The Olympic Journey
On Monday, January 11, Rogers Arena will host another #20in20 game night.
As the Canucks take on Roberto Luongo and the Panthers, we will also take a look back at the 2010 Olympics, and celebrate the many accomplishments that were made right here—inside Rogers Arena.
The Midas Touch
By Erica Lamb
In the blink of an eye, everything can change – a pot can boil over, the light can turn green, Sidney Crosby can score the game-winning goal.
At 5:30pm on February 28th, 2010, the Vancouver Olympics came to a close after two weeks of intense dedication and sportsmanship. With the third highest overall medal count and the largest number of gold medals won, Canada had done itself proud as the host country of the games. Never was there a better time to be a Canadian – a fact solidified by the event held at Rogers Arena just before the Olympics came to a close.
Known at the time as Canada Hockey Place, the arena had served as the venue for the pinnacle of the Winter Olympic events: the hockey tournament. At capacity on February 28th, a mere 18,000 privileged fans anxiously awaited the 12:15pm puck drop of the 2010 Olympic Gold Medal Hockey game. Thousands more spilled onto the streets of Vancouver, and across the country millions were tuned in to their television sets. Of all the Olympic sporting events, this was the game to watch.
With a loonie entrenched at centre ice and the stands a flood of maple leaves, Team Canada stood with the nation at its side, ready to face Team USA in a matchup of the ages. Having surrendered a game to the Americans early in the tournament, a rivalry had been struck that only served to heighten the intensity. Both teams had fought brilliantly to earn their place in the final, and a formidable battle was anticipated for the gold.

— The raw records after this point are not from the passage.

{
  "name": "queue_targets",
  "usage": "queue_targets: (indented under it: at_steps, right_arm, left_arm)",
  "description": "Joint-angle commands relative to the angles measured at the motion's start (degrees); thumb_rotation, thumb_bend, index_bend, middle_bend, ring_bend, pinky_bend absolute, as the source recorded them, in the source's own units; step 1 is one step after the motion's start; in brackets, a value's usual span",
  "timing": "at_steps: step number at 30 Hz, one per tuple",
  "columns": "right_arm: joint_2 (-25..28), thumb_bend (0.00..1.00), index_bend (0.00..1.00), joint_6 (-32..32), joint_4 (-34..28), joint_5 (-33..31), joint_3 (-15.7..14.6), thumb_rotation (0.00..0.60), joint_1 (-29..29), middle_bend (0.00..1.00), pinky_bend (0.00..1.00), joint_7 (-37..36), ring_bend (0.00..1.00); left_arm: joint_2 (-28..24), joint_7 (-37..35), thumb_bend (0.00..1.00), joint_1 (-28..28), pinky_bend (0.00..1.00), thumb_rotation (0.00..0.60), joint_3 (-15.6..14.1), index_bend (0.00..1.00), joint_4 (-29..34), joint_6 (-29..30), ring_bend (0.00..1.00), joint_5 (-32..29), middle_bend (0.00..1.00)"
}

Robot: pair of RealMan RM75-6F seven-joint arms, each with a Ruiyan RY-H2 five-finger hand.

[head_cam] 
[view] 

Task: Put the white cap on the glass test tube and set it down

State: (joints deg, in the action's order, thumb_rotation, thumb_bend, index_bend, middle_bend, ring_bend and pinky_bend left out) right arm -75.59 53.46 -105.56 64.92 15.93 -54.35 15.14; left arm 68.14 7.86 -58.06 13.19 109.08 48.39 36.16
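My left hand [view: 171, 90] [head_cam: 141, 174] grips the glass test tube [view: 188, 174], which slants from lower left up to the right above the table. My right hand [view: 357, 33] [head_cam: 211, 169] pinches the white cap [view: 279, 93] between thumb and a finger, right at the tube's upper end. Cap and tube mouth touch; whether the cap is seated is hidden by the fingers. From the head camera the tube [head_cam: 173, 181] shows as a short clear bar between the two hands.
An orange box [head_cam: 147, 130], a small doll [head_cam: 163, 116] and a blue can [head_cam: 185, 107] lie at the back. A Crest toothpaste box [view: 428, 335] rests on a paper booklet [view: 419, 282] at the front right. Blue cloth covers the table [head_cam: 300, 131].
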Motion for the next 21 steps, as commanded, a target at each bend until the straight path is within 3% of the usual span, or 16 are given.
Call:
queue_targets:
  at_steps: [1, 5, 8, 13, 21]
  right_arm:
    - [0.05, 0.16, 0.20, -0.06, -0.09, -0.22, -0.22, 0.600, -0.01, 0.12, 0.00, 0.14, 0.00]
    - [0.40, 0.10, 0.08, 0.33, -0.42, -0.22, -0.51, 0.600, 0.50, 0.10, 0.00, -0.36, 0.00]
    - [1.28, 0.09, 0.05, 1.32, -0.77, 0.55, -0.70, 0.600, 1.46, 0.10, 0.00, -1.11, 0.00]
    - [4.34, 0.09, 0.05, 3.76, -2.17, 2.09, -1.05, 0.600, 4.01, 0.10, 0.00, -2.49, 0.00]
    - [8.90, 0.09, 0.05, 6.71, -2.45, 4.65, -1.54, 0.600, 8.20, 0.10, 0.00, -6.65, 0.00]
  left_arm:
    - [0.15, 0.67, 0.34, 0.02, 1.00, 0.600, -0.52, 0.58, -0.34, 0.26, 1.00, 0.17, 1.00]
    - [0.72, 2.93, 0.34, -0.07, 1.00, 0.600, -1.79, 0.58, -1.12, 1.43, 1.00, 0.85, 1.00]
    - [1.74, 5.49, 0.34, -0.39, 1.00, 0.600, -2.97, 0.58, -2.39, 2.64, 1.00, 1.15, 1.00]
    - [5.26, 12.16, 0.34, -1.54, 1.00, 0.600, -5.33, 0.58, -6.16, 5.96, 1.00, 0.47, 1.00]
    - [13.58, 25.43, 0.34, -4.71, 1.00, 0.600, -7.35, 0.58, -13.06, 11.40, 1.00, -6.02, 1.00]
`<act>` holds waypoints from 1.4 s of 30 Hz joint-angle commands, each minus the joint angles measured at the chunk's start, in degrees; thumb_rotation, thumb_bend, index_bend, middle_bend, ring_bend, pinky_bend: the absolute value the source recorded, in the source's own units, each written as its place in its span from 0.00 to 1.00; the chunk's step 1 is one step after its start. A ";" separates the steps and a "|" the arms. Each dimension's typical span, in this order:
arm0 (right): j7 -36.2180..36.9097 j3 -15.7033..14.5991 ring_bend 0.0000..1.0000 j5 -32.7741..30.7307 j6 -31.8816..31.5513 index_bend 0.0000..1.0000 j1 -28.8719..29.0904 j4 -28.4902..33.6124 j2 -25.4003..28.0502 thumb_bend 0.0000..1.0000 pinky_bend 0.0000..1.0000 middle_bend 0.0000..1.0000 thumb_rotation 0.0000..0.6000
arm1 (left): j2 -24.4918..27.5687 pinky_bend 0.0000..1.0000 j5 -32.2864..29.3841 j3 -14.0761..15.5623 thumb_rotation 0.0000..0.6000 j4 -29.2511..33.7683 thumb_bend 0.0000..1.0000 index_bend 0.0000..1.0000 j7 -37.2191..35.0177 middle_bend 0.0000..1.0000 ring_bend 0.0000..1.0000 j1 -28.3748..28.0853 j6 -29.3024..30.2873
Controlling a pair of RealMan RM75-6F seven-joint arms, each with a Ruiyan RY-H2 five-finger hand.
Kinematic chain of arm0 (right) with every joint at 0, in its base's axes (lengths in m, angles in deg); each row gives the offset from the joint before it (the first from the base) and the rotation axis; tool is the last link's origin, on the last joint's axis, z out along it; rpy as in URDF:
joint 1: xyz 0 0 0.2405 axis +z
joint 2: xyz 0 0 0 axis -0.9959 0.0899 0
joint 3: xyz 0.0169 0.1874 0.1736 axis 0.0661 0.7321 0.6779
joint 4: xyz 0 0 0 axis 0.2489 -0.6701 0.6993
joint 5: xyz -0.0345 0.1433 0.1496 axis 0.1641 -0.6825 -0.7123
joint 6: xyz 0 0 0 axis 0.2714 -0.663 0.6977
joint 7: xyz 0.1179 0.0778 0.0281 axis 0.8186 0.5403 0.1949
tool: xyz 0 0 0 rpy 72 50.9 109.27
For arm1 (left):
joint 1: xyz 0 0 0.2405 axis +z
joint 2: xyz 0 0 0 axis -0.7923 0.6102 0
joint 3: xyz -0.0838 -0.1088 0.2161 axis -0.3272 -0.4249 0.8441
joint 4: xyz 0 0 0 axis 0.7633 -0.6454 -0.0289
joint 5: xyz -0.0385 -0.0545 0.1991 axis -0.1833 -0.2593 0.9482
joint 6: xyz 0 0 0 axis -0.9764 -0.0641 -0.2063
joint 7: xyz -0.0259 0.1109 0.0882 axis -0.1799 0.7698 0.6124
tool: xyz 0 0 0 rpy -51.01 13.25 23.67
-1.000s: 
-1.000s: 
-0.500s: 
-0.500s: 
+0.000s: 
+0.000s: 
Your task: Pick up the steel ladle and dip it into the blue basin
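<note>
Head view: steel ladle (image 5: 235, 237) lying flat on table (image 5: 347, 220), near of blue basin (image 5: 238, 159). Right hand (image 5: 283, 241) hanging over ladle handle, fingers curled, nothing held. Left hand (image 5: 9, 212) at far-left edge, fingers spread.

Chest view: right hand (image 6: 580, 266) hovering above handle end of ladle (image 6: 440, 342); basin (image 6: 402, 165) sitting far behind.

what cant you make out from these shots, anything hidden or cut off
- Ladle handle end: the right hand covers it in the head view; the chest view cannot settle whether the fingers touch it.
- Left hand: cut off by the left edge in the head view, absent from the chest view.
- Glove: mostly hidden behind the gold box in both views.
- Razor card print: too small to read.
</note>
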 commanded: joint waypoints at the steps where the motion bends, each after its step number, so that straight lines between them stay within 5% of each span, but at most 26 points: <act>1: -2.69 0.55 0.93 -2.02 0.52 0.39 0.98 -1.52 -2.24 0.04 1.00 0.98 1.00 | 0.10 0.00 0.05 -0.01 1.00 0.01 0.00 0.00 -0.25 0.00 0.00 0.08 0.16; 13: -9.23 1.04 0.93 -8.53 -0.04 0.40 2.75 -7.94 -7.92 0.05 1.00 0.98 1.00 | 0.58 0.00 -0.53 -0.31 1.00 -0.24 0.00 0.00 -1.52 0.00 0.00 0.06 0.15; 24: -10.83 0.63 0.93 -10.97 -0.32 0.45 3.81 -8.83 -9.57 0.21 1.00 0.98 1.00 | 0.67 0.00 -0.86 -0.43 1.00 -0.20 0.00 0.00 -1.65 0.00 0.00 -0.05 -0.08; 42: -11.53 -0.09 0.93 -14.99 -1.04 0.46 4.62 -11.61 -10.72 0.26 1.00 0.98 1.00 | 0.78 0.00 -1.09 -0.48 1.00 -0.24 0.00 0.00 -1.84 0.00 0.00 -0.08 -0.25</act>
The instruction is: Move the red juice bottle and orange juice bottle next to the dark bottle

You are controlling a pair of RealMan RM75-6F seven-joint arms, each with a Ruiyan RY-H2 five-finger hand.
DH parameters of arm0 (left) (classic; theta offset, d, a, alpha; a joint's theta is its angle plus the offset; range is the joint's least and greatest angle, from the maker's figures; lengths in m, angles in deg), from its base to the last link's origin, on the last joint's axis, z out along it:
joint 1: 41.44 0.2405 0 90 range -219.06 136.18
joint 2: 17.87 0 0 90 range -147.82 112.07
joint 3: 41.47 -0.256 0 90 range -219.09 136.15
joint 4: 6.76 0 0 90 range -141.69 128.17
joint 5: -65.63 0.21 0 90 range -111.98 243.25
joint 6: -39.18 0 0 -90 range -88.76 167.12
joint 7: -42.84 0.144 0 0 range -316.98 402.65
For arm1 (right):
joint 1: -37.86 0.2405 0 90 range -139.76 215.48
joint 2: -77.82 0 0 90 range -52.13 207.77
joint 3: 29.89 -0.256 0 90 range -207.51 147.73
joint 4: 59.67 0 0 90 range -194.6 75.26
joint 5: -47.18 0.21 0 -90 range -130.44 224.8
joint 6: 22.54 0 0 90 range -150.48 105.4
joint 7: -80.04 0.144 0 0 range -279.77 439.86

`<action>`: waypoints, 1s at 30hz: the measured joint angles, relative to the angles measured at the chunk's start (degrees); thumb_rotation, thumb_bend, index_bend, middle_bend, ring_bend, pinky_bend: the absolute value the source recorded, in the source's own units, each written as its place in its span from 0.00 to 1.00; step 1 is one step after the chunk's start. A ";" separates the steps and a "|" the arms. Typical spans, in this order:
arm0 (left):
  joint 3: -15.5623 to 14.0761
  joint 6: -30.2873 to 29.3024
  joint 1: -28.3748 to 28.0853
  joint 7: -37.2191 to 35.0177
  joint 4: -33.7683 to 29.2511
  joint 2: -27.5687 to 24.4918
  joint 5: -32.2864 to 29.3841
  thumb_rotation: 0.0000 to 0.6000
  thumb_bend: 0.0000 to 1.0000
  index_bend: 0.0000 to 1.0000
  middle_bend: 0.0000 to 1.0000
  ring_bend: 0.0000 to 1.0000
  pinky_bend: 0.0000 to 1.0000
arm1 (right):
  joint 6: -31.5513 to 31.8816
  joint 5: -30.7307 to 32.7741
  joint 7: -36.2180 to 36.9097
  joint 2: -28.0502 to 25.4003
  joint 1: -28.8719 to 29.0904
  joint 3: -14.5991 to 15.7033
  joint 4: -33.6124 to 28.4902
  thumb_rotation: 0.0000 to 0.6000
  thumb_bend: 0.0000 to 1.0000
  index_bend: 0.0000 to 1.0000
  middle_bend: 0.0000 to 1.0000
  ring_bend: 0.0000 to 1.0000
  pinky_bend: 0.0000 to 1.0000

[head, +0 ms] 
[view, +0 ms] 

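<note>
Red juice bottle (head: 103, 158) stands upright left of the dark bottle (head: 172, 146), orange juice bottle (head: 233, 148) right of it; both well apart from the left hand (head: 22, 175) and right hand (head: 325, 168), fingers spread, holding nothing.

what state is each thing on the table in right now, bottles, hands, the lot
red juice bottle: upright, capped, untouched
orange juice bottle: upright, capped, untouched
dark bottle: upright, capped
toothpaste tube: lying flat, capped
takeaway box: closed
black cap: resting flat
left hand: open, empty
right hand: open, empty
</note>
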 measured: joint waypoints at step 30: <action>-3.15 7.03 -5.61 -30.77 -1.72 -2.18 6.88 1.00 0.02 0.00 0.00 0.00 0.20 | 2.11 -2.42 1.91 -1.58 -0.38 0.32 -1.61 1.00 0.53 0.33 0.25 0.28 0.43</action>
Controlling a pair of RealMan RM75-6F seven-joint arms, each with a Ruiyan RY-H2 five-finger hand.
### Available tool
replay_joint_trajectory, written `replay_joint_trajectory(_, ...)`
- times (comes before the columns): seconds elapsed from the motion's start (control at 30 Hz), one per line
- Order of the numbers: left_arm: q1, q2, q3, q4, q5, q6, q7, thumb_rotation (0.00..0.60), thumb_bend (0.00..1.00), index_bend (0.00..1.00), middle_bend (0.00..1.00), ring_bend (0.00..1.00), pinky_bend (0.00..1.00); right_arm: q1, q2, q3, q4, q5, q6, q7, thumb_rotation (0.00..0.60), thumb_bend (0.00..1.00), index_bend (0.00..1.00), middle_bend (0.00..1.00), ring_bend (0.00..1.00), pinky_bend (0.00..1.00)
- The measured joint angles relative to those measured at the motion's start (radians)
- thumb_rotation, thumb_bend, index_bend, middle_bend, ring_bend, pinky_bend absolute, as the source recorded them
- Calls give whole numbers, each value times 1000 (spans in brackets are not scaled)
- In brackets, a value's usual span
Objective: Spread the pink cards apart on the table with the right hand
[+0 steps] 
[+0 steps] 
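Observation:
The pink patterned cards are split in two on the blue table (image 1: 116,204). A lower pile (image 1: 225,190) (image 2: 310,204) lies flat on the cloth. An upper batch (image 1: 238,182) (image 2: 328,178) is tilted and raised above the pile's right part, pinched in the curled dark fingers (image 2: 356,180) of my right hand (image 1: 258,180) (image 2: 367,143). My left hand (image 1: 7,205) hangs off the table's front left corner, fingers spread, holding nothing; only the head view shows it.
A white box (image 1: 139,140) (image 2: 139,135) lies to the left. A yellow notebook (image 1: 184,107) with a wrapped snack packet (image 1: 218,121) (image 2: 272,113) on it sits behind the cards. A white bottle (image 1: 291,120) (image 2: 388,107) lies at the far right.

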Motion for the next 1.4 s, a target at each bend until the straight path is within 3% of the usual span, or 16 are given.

As the puck dropped, there was a collective inhale. Viewers refused to blink lest they miss one coveted moment of the game that defined the nation. Drawing a viewership of 26.5 million people across Canada, it became the most watched event in Canadian television history.
“That’s one of the greatest sports events I have ever seen,” NBC Olympic host Bob Costas said after the fact. “A script so classic that if it were a movie, they would send it back because it was unrealistic.”
Despite entering the third period with a 2-1 advantage, fans were kept in a perpetual stance, poised half on, half off their seats. In a game that had been unlike any other, Team USA cemented their position in the final with only 24.4 seconds left on the clock.
“The momentum shifted to their advantage… but you could tell the leaders that we had,” said Patrice Bergeron of his Canadian teammates. “The guys were just poised and relaxed… really all that was said is, ‘We just need one goal for history.’”
After a tense 7:40 of a 4-on-4 overtime, the team gave the world what it had been waiting for. As pandemonium broke out in the arena, boys on the bench were still in shock. Crosby had scored the golden goal, and for the first time in Olympic history, Team Canada had won the hockey tournament on home ice.
Red and white flooded the streets of Vancouver, and the Canadian national anthem rang in every city across the country as fans raised their voices amidst the cheers and celebrations. As the team did their victory lap at the arena, Roberto Luongo trailed a monumental fan-made Canadian flag befitting of the moment. The golden game of Canada had just received the Midas Touch in a game not soon to be forgotten by the nation or the world.